Столбы… Не иначе как высоковольтные. А вот электрические экскаваторы…

Здесь строится Ингургэс — Ингурская гидроэлектростанция. Она будет самой высокой в мире.

Ее мощность — великая мощность! — миллион четыреста киловатт.

2. О жестяных ванночках

А грузовик все едет. Он едет и едет.

Во мглу. В расщелины, переполненные туманами. В этот воздух, пропитанный влажными испарениями.

Мы едем. Мы едем. Едем. Каждый день. Из Зугдиди в Местию.

Днем. Вечером. Ранним утром. А случается, ночью…

Хлеб. Ванночки. Ситец. Шелк. А соль?.. Да, конечно, конечно…

Соль, Печенье. Конфеты. Тетради. И туфли. Лакированные. На каблуках.

Худая дорога. Скользкая.

«…Я купил тебе туфли, мама. Они лакированные».

«Костя!
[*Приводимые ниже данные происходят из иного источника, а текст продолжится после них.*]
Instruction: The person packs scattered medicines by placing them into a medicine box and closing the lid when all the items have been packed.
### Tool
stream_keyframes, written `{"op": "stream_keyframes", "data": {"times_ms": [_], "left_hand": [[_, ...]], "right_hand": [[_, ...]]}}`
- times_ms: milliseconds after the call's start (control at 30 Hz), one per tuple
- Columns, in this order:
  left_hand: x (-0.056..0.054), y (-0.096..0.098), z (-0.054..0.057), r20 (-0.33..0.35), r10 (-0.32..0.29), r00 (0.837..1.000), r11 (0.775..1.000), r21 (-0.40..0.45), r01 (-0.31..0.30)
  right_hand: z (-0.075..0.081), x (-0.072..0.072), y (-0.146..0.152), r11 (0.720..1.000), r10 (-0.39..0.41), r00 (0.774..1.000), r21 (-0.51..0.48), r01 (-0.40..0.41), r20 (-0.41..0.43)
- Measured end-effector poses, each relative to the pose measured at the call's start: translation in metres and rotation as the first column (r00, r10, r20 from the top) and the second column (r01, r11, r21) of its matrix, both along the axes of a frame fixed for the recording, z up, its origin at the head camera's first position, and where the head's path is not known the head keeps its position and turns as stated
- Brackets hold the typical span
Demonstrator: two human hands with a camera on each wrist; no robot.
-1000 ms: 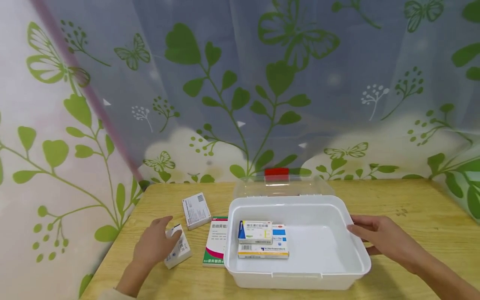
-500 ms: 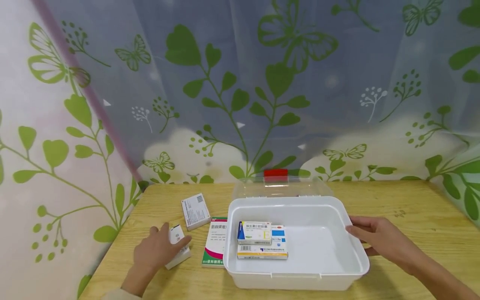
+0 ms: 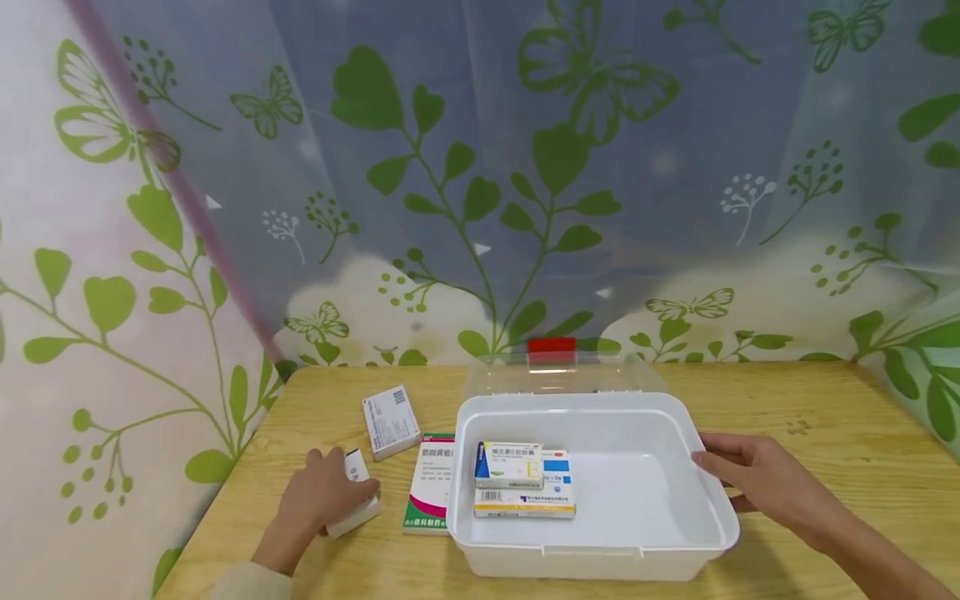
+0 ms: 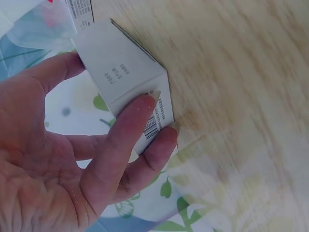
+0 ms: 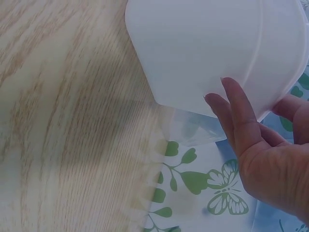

Не говори глупости!»

— А будь она трижды нэладна, эта дорога. Мыло, а не дорога! — ругается дядя Карло.

«Лакированные. На каблуках. Ты придешь на работу: «Мне Костя привез. Из Местии. Скажите: зачем мне такие нарядные туфли?»

«Хорошо бы похлебать горячего супу. Хорошо бы высушить башмаки…» — может, об этом думали люди, когда прокладывали дорогу. Должно быть, самые простые мысли приходили им в голову?..

Ведь и дядя Карло, шофер, не думает о гигиене и пользе жестяных ванночек, которые везет в столицу Сванетии — город Местию. Он думает только о том, чтобы не буксовали колеса… И еще о том, чтобы не полететь в пропасть вместе со своим жестяным грузом.

А откуда берутся у людей силы?

Кто знает…

Думать об этом — занятие, недостойное мужей.

3. Дядя Карло

Как объяснить, что такое дядя Карло — шофер грузовой машины, которая курсирует каждый четвертый день по страшной, размытой дождями и таянием снега дороге от Зугдиди до Местии?

Что такое дядя Карло?..

Очень просто. Он — человек жизненный (так бы о нем сказала Екатерина Федоровна, соседка из их квартиры). Карло Вахтангович — жизненный человек.

Он не верит и ни за что не поверит, что можно вдруг, ни с того ни с сего, задуматься и задремать с открытыми глазами. По этому поводу он говорит: «Вэ-эселенький мне попался попутчик! Дэтка, дэтка, а ты, дэлом, не укачался?»

Дядя Карло — человек пожилой, а по мнению Кости, попросту старый. И все-таки он не верит, что есть на свете усталость. Не понимает, зачем человеку очки. У него острые глаза, он видит так же хорошо, как в молодости. Дядя Карло любезен, называет каждого «генацвале»… А с женщинами он обходителен, он уважает и почитает их.

Когда грузовик собирался отъехать от зугдидского гаража и дядя Карло получил наряд от молоденькой нормировщицы, глаза у него как будто застыли, сделались таинственно-заговорщицкие. Он достал из кармана конфету «Трюфель» и с удовольствием положил ее на стол перед нормировщицей. Потом обернулся… И рассмеялся. Выражение лица у дяди Карло было непонятное. Но, между прочим, по этому выражению можно было все-таки догадаться, что дядя Карло любит женщин. И что они его тоже любят. Не возражают против дяди Карло. И он об этом догадывается. И не может отвыкнуть от устаревшего понятия, что он, дядя Карло, красавец.

Когда грузовик отъезжал от базы, дядя Карло крикнул бабке-уборщице:

— Привэтствую вас, мамаша! Пламенно вас привэтствую!

И помахал ей рукой.

Он большого роста. Широкий в плечах. И лицо у него большое. И голова большая. Большая и красивая. Это одно из тех лиц, о которых принято говорить: «значительное лицо».